After a fantastic 2018, pot stocks fell out of grace with investors in 2019 and investors watched their holdings trade sharply lower. In many cases, the losses continue to mount as investors remain bearish on the sector.
While the long-term outlook for marijuana stocks remains favorable… there are a lot of pitfalls that the sector has to overcome. Regulation, lack of supply, and slower than expected retail location openings has plagued the sector.
Despite the problems the sector currently faces, there is a lot of potential. In the U.S., more states have legislation in process with the aim of expanding both medical and recreational marijuana laws. 11 states have legalized marijuana for recreational use, and there are a total of 33 states have legalized medical marijuana.
The numbers are growing, and as recreational and medical marijuana laws expand usage in the U.S. the market has huge growth potential. The short-term will be a challenge, but for investors with a long-term outlook, the end game looks promising.

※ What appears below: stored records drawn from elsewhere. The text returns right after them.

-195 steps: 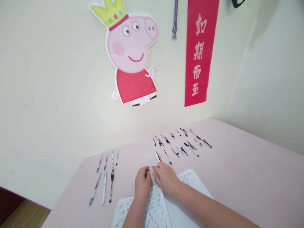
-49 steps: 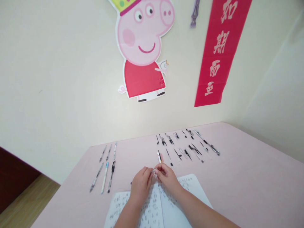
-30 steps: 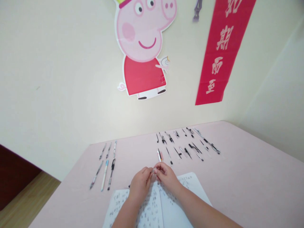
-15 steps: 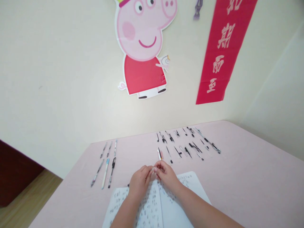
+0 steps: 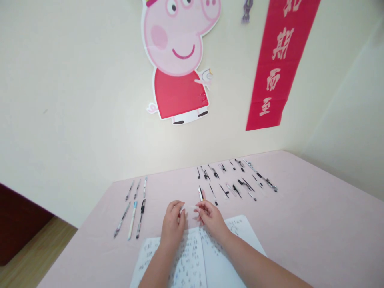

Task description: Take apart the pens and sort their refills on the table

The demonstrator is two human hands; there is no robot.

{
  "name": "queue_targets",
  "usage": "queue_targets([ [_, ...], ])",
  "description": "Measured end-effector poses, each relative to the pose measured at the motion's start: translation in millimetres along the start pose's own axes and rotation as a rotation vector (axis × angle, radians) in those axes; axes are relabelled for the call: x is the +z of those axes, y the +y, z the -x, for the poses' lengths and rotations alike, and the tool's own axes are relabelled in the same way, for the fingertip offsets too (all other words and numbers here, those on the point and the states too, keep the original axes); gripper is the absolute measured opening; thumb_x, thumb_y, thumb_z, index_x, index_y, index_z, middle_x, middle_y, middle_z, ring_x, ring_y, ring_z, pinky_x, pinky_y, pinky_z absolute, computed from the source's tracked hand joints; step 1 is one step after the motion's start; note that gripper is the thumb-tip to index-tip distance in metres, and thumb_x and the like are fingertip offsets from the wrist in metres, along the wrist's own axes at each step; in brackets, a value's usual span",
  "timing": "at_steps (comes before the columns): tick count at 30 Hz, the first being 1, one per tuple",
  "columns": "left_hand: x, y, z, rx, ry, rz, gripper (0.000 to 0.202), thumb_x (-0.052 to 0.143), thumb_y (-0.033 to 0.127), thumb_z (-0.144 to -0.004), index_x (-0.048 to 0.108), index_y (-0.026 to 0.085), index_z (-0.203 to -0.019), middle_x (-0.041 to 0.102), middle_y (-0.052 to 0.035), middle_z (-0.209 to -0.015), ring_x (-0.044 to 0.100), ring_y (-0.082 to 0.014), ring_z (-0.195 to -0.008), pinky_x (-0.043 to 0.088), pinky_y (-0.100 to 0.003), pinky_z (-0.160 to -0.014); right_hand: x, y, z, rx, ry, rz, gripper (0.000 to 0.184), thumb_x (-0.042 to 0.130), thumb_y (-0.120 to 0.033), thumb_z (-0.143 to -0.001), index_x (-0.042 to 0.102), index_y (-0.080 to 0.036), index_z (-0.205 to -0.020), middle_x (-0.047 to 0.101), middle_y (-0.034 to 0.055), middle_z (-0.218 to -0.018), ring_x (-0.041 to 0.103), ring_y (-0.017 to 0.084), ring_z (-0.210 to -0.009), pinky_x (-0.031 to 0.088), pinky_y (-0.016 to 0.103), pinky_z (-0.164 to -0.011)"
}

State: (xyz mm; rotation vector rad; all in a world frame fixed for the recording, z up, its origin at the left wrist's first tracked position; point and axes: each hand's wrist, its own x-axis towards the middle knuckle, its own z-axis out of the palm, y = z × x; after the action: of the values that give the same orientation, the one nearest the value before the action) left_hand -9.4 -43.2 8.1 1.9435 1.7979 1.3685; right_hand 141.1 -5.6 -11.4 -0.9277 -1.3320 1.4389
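Just beyond the top edge of an open notebook [image 5: 226, 262], a thin, pale, see-through tube [image 5: 191, 207] like a pen barrel spans my two hands. My left hand [image 5: 173, 222] pinches its left end between thumb and fingertips. At the other end, my right hand [image 5: 212, 218] has thumb and forefinger closed on it. My fingertips partly cover both ends, and its fine detail is blurred. Right behind my right hand lies a white pen part [image 5: 201, 194] beside a pinkish piece.
Several whole pens, among them a light-blue-capped pen [image 5: 132, 220] and a black-capped pen [image 5: 141, 218], lie in two rows at left. Rows of pen parts [image 5: 237, 191], caps and refills lie at back right on the pink table [image 5: 315, 224]. A wall [image 5: 105, 100] rises behind.
My hands were close together with fingertips meeting; now they are apart, my left hand having moved left, and the pale tube shows between them. The view has shifted slightly.
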Motion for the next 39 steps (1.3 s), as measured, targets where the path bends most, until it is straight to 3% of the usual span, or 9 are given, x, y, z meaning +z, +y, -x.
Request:
queue_targets([
  [4,-3.8,2,-6,-0.111,0.198,0.143,0.021,0.049,0.033,-0.081,0.063,0.018,-0.084,0.059,-0.0079,-0.095,0.055,-0.0200,-0.094,0.044,-0.035,-0.084,1,2,3,-0.035,-0.024,0.275,0.011,0.051,-0.023,-0.075,0.058,-0.016,-0.080,0.062,0.0025,-0.072,0.053,0.012,-0.054,0.041,0.024,-0.052],
  [10,-4.6,11,-4,-0.467,0.260,0.478,0.037,0.049,0.050,-0.079,0.065,0.017,-0.086,0.059,-0.0031,-0.080,0.052,-0.0120,-0.066,0.043,-0.024,-0.061,1,-3,12,-0.159,-0.139,0.709,0.014,0.050,-0.016,-0.077,0.064,-0.019,-0.081,0.063,0.0014,-0.074,0.055,0.014,-0.068,0.039,0.024,-0.065],
  [13,-2.4,13,-2,-0.646,0.263,0.635,0.045,0.054,0.056,-0.073,0.065,0.015,-0.087,0.045,0.0042,-0.056,0.039,-0.0069,-0.047,0.031,-0.018,-0.043,1,-5,14,-0.184,-0.146,0.852,0.015,0.050,-0.016,-0.078,0.064,-0.019,-0.084,0.063,0.0027,-0.080,0.055,0.015,-0.075,0.038,0.024,-0.069],
  [16,0.7,9,-3,-0.739,0.290,0.858,0.046,0.062,0.055,-0.067,0.064,0.014,-0.087,0.047,0.0050,-0.060,0.030,-0.0024,-0.041,0.023,-0.016,-0.037,0,-6,15,-0.173,-0.140,0.910,0.016,0.050,-0.015,-0.078,0.063,-0.019,-0.086,0.061,0.0028,-0.082,0.055,0.015,-0.076,0.037,0.023,-0.070],
  [21,4.3,4,-5,-0.849,0.325,1.129,0.036,0.066,0.047,-0.067,0.062,0.017,-0.087,0.055,0.0037,-0.070,0.037,0.0006,-0.041,0.029,-0.011,-0.037,0,-9,15,-0.219,-0.127,0.806,0.014,0.046,-0.018,-0.082,0.060,-0.019,-0.082,0.059,0.0027,-0.078,0.053,0.014,-0.072,0.036,0.024,-0.067],
  [27,5.7,2,-4,-0.885,0.296,1.323,0.020,0.060,0.035,-0.078,0.062,0.016,-0.084,0.060,0.0019,-0.068,0.047,-0.0007,-0.044,0.040,-0.010,-0.042,0,-3,12,-0.262,-0.103,0.643,0.031,0.035,-0.032,-0.090,0.052,-0.019,-0.067,0.051,0.0005,-0.066,0.047,0.014,-0.064,0.033,0.025,-0.061],
  [33,7.6,5,-6,-0.843,0.208,1.367,0.013,0.056,0.024,-0.082,0.063,0.013,-0.083,0.063,-0.0016,-0.070,0.054,-0.0032,-0.050,0.048,-0.012,-0.050,-2,0,5,-0.185,-0.048,0.407,0.043,0.033,-0.046,-0.089,0.052,-0.018,-0.063,0.050,-0.0001,-0.061,0.048,0.014,-0.063,0.033,0.025,-0.061],
  [39,8.3,7,-6,-0.833,0.100,1.380,0.012,0.059,0.007,-0.076,0.063,0.013,-0.086,0.066,-0.0039,-0.082,0.060,-0.0053,-0.060,0.052,-0.014,-0.058,-5,-2,1,-0.044,0.025,0.250,0.049,0.034,-0.059,-0.083,0.049,-0.018,-0.061,0.042,-0.0020,-0.055,0.042,0.014,-0.055,0.030,0.025,-0.055],
])
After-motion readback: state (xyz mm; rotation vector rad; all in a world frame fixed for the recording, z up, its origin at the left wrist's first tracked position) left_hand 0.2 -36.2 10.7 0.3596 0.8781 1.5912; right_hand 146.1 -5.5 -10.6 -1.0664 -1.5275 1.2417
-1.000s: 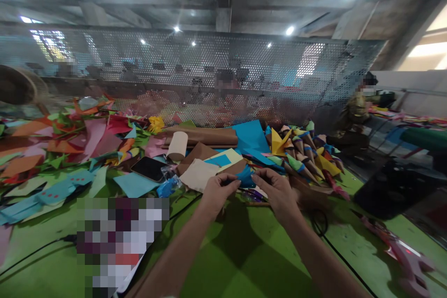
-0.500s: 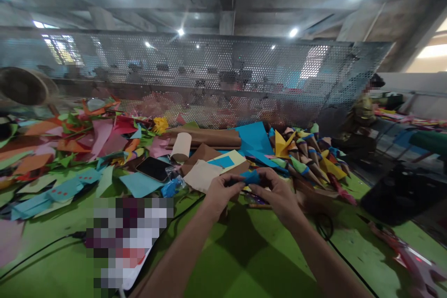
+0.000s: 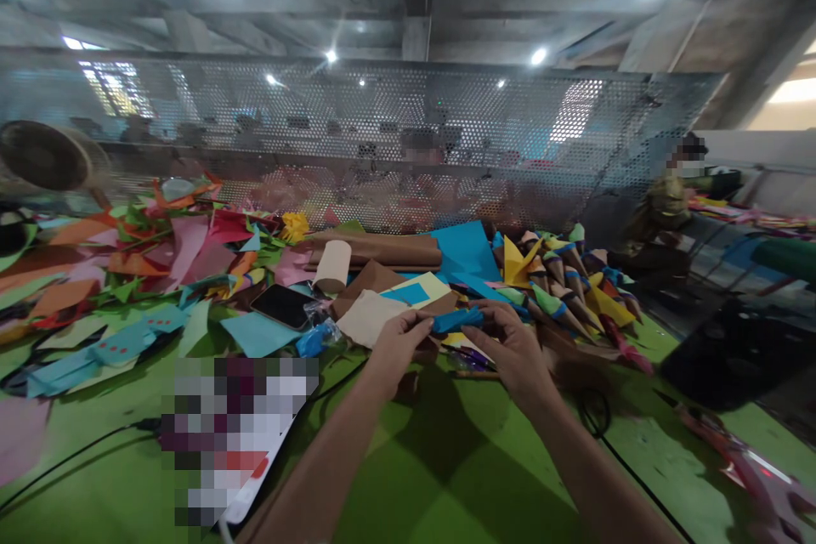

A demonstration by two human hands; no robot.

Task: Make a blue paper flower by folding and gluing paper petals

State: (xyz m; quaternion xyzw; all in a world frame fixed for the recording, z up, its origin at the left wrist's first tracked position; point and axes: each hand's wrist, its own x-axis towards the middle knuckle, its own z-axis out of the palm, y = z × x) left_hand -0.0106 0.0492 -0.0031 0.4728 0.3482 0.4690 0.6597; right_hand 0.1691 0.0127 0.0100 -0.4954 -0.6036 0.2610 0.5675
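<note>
A small piece of blue paper point(image 3: 456, 320), folded or curled, is stretched between my hands above the green table point(image 3: 408, 476). My left hand point(image 3: 396, 348) pinches its left end between thumb and fingers. At the other end, my right hand point(image 3: 513, 344) is closed on the paper, thumb below and fingers above. Behind the hands lie a cream paper sheet point(image 3: 370, 316) and a pale yellow card point(image 3: 428, 289) with a blue rectangle on it. Several pens point(image 3: 475, 361) rest on the table just below the paper.
Coloured paper scraps point(image 3: 191, 251) heap up at the left, near a dark phone point(image 3: 280, 306) and a cream roll point(image 3: 332, 266). Several brown paper cones point(image 3: 564, 280) pile at the right. A glue gun point(image 3: 752, 467) lies front right. A perforated metal screen point(image 3: 357, 144) stands behind.
The blue paper shows more of its length between my hands, which have moved slightly apart. Both hands keep their hold. The surrounding things lie as before.
</note>
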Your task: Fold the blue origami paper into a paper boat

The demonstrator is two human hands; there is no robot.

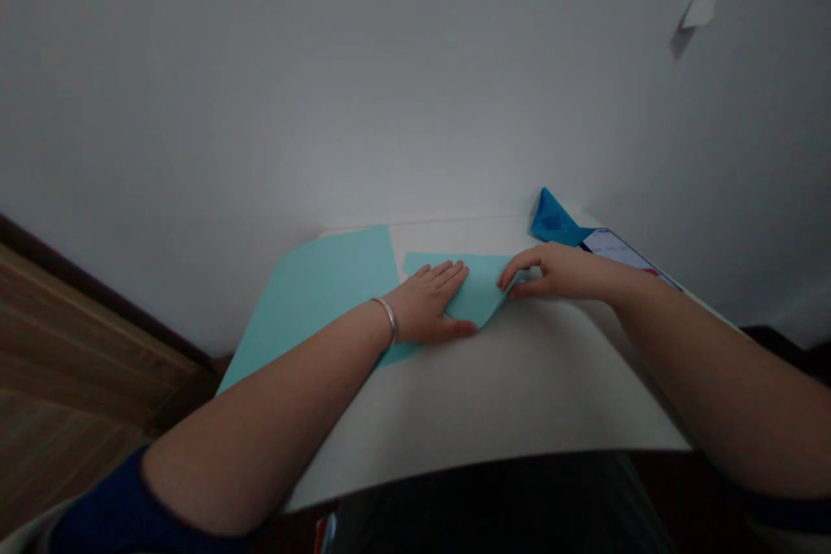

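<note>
A light turquoise piece of paper, folded, lies on the white table between my hands. My left hand rests flat on its left part, fingers stretched out and thumb at the near edge. At the right end, my right hand pinches the paper's edge between thumb and fingers, and that edge is lifted a little. Part of the paper is hidden under both hands. A larger turquoise sheet lies flat to the left, partly beneath my left wrist and forearm.
A folded blue paper shape stands at the back right, touching or just beside a phone with a lit screen. Behind the table rises a pale wall. Wooden furniture stands at the left.
</note>
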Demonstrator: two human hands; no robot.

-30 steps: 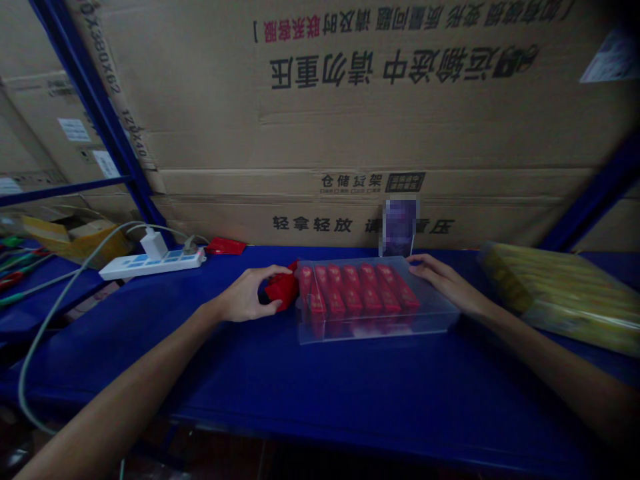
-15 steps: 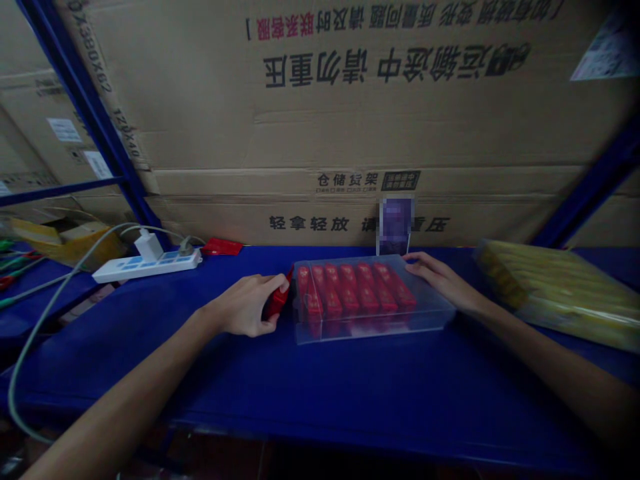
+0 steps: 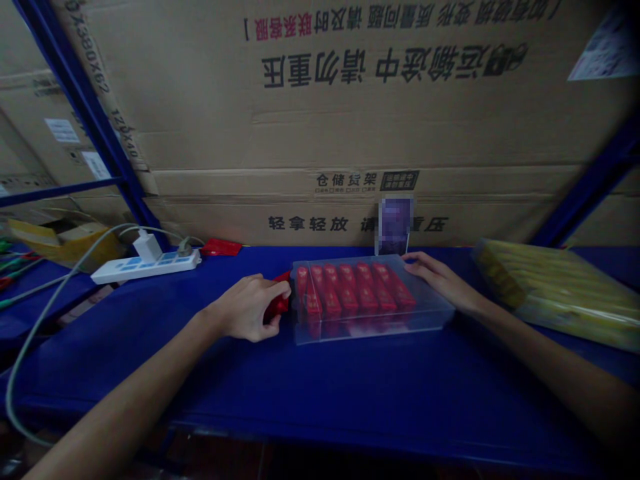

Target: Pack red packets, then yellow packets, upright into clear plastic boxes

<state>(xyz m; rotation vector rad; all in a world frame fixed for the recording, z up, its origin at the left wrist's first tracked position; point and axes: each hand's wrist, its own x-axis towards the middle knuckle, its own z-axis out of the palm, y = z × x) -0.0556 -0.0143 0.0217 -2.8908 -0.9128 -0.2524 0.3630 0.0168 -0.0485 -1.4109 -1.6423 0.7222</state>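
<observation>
Red packet point(image 3: 277, 308): outside the box, just against its left end, held in the left hand point(image 3: 249, 308), fingers curled closed around it
Clear plastic box point(image 3: 373, 331): mid-shelf on the blue steel shelf point(image 3: 350, 387), packed with slanted rows of red packets point(image 3: 357, 293); one packet is outside it, as far as shows
Right hand point(image 3: 440, 280): fingers open and flat on the box's right corner, gripping nothing
Nearby: white power strip point(image 3: 145, 267) left of the box — yellow-wrapped bundle point(image 3: 555, 293) to the right
</observation>
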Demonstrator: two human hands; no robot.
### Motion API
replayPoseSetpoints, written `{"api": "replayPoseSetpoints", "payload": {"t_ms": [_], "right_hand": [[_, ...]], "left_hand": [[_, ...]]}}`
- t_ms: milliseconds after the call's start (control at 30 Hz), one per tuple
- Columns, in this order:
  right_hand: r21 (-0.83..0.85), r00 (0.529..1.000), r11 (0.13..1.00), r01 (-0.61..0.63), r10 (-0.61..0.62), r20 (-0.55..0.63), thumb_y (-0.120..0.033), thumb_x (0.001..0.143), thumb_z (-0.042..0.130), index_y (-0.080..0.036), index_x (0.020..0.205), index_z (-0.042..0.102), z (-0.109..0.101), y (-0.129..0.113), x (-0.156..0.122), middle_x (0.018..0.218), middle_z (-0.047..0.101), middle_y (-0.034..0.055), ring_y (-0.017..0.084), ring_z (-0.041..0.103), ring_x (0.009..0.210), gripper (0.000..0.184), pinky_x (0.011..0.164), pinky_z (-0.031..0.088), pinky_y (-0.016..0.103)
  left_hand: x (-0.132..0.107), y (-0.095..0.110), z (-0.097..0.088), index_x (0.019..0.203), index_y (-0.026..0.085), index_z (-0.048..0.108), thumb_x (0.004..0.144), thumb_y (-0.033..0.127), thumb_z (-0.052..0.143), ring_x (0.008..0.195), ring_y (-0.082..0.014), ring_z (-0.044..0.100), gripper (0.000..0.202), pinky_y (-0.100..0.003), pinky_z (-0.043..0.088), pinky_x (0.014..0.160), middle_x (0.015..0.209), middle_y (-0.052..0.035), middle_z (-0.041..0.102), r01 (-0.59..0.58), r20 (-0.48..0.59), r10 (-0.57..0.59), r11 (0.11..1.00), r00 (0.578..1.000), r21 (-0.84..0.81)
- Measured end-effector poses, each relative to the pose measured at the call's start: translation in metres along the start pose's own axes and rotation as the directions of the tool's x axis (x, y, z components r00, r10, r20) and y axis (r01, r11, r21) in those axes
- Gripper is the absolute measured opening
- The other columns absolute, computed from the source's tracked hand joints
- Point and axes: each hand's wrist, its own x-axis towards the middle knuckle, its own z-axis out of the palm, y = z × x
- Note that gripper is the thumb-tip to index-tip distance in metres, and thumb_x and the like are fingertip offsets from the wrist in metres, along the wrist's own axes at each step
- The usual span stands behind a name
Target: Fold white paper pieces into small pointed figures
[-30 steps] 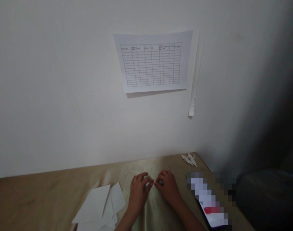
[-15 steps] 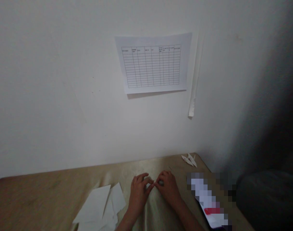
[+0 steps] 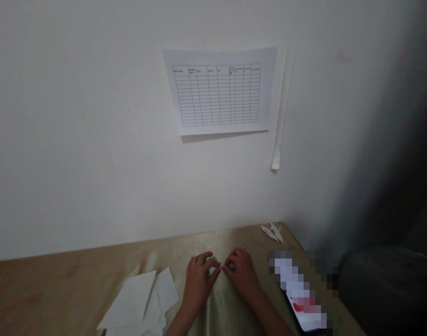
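Note:
My left hand (image 3: 199,276) and my right hand (image 3: 242,269) meet over the middle of the table, fingertips nearly touching. Thumb and forefinger of each are pinched together. A tiny pale bit shows between the fingertips, too small to name. To the left of my left hand lie several white paper sheets (image 3: 131,298), overlapping and uneven in shape. Small twisted white paper pieces (image 3: 272,232) rest near the table's far right corner, beyond my right hand.
A phone (image 3: 301,308) with a lit, partly blurred screen lies right of my right arm. The table (image 3: 59,284) has a tan, creased cover and meets a white wall. A printed grid sheet (image 3: 218,93) and a white strip (image 3: 276,154) hang there. Something dark (image 3: 385,284) stands at right.
The whole view has shifted slightly, so things sit a little farther left. Both hands keep their pinch, with a small gap now between the fingertips.

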Motion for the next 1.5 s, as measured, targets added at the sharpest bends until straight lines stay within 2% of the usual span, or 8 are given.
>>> {"api": "replayPoseSetpoints", "payload": {"t_ms": [267, 500, 833, 1033, 1233, 1367, 1500], "right_hand": [[-0.049, 1.0, 0.999, 0.017, -0.018, -0.021, -0.024, 0.083, 0.073, -0.022, 0.078, 0.07, 0.0022, 0.0011, 0.0005, 0.096, 0.066, 0.0037, 0.022, 0.055, 0.104, 0.006, 0.097, 0.037, 0.032], [-0.071, 1.0, 0.997, 0.019, -0.019, -0.005, -0.025, 0.083, 0.072, -0.022, 0.079, 0.071, 0.0004, 0.0004, 0.0012, 0.097, 0.067, 0.0044, 0.023, 0.056, 0.105, 0.005, 0.098, 0.036, 0.033], [-0.017, 1.0, 1.0, -0.004, 0.004, -0.011, -0.024, 0.082, 0.073, -0.024, 0.079, 0.071, 0.0014, 0.0029, -0.001, 0.096, 0.067, 0.0032, 0.021, 0.057, 0.104, 0.004, 0.096, 0.037, 0.031], [-0.037, 1.0, 0.999, 0.003, -0.003, -0.005, -0.024, 0.084, 0.071, -0.023, 0.08, 0.07, -0.0004, 0.0007, -0.0021, 0.097, 0.067, 0.0031, 0.021, 0.057, 0.103, 0.004, 0.096, 0.037, 0.03], [-0.048, 1.0, 0.999, 0.01, -0.01, 0.0, -0.024, 0.084, 0.071, -0.023, 0.081, 0.07, -0.0036, -0.0008, -0.0037, 0.097, 0.066, 0.0036, 0.022, 0.057, 0.103, 0.004, 0.095, 0.039, 0.031], [-0.073, 1.0, 0.997, 0.013, -0.012, 0.015, -0.024, 0.085, 0.069, -0.024, 0.081, 0.07, -0.0054, -0.0025, -0.0032, 0.098, 0.067, 0.0042, 0.022, 0.057, 0.103, 0.004, 0.095, 0.039, 0.031], [-0.084, 1.0, 0.996, 0.0, 0.002, 0.018, -0.024, 0.083, 0.07, -0.024, 0.08, 0.07, -0.0043, -0.0036, -0.0019, 0.097, 0.067, 0.0038, 0.022, 0.057, 0.103, 0.003, 0.095, 0.038, 0.031]], "left_hand": [[-0.0001, 0.0021, -0.0035, 0.094, 0.033, 0.079, 0.084, 0.026, 0.072, 0.119, -0.0275, 0.061, 0.014, -0.051, 0.044, 0.106, 0.124, -0.0036, 0.07, 0.04, 0.043, -0.04, 0.999, 0.998, -0.014], [-0.0001, 0.0021, -0.0017, 0.092, 0.032, 0.079, 0.085, 0.028, 0.071, 0.118, -0.027, 0.061, 0.011, -0.051, 0.044, 0.106, 0.122, -0.0036, 0.07, 0.02, 0.02, -0.02, 1.0, 1.0, -0.023], [-0.0003, 0.0002, -0.0007, 0.091, 0.032, 0.078, 0.084, 0.025, 0.071, 0.115, -0.0266, 0.062, 0.012, -0.051, 0.047, 0.104, 0.121, -0.004, 0.071, 0.006, 0.009, -0.006, 1.0, 1.0, -0.021], [-0.0012, -0.001, 0.0002, 0.092, 0.031, 0.078, 0.082, 0.023, 0.07, 0.117, -0.0273, 0.062, 0.016, -0.053, 0.044, 0.107, 0.122, -0.0049, 0.07, -0.002, 0.004, 0.003, 1.0, 1.0, -0.014], [-0.0005, 0.0017, -0.0048, 0.095, 0.032, 0.079, 0.082, 0.022, 0.07, 0.118, -0.0275, 0.061, 0.018, -0.053, 0.045, 0.107, 0.124, -0.0049, 0.07, 0.007, 0.051, -0.006, 1.0, 0.999, -0.027], [-0.0024, 0.0034, -0.003, 0.095, 0.031, 0.078, 0.084, 0.023, 0.069, 0.119, -0.0278, 0.06, 0.017, -0.053, 0.043, 0.108, 0.124, -0.0055, 0.069, 0.01, 0.022, -0.01, 1.0, 1.0, -0.002], [-0.0026, 0.0032, -0.0008, 0.095, 0.03, 0.078, 0.081, 0.022, 0.072, 0.123, -0.0293, 0.058, 0.018, -0.051, 0.046, 0.106, 0.134, -0.0076, 0.063, 0.024, 0.002, -0.024, 0.999, 1.0, 0.024]]}}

The following three pot stocks have great for long-term potential but also have a lot of short-term potentials that investors should consider.
Constellation Brands, Inc. (STZ)
Constellation Brands, Inc. (STZ) is an interesting play in the marijuana sector because of the company's position in the alcohol market. Constellation Brands is the company behind popular brands such as Corona, Modelo, and Svedka Vodka. Constellation entered the marijuana sector by acquiring 37% of marijuana producer Canopy Growth (CGC). Constellation's alcohol business has performed well and the company will introduce a hard seltzer Corona beer in 2020 that should boost the company's revenues. Canopy could also enjoy a strong year as additional locations open in Ontario. After selling off in the fourth quarter, STZ shares have traded steadily higher since mid-November and is approaching its 52-week high. After growing profits 18.5% per annum over the last five years, Constellation's profit growth is forecast to slow to an annual rate of 4.7% over the next five years. STZ trades at $199.72 with an average price target of $221.90.
GW Pharmaceuticals plc (GWPH)
GW Pharmaceuticals plc (GWPH) is a drug manufacturer. The company's cannabidiol-based oral drug, Epidiolex has seen massive sales growth since it was launched in late 2018. In the third quarter of 2019 Epidiolex had sales of $86.1 million. The company's total sales hit $91 million during the quarter, up from just $2.4 million during the same period the previous year. The drug's massive success should continue to drive the company's sales, and as more insurance companies adopt the drug it is possible that the company will turn profitable in 2020. Last quarter the company lost 4 cents per share, which was far better than the loss of 23 cents during the same period the previous year. The stock has been trending higher since mid-December when it hit a 52-week low and should continue to build on its recent gains if the company is able to post a strong set of numbers when it releases Q4 results on February 25. Analysts are very bullish on the stock and see a lot of upside potential. GWPH currently trades at $127.15 with an average price target of $196.54.
Innovative Industrial Properties, Inc. (IIPR)
Innovative Industrial Properties, Inc. (IIPR) is a real estate investment trust that focuses on regulated medical-use cannabis facilities. The stock sold off in the second half of 2019, but shares have trended higher since the start of 2020. IIPR faces a stiff level of resistance at $95, but if the stock is able to break through the $95 level there is little resistance until shares hit $110. The company has topped estimates for both earnings and revenues in the last two quarters, and it will next announce quarterly numbers on February 26. Analysts expect a profit of $0.57 per share, up from $0.38 during the same period last year. Analysts expect earnings to rise 134% during the current year, and 156% next year. IIPR trades at an attractive 20 times future earnings, but with such high growth estimates there is little room for error and the company needs to keep pace with future estimates in order for shares to build on the recent momentum.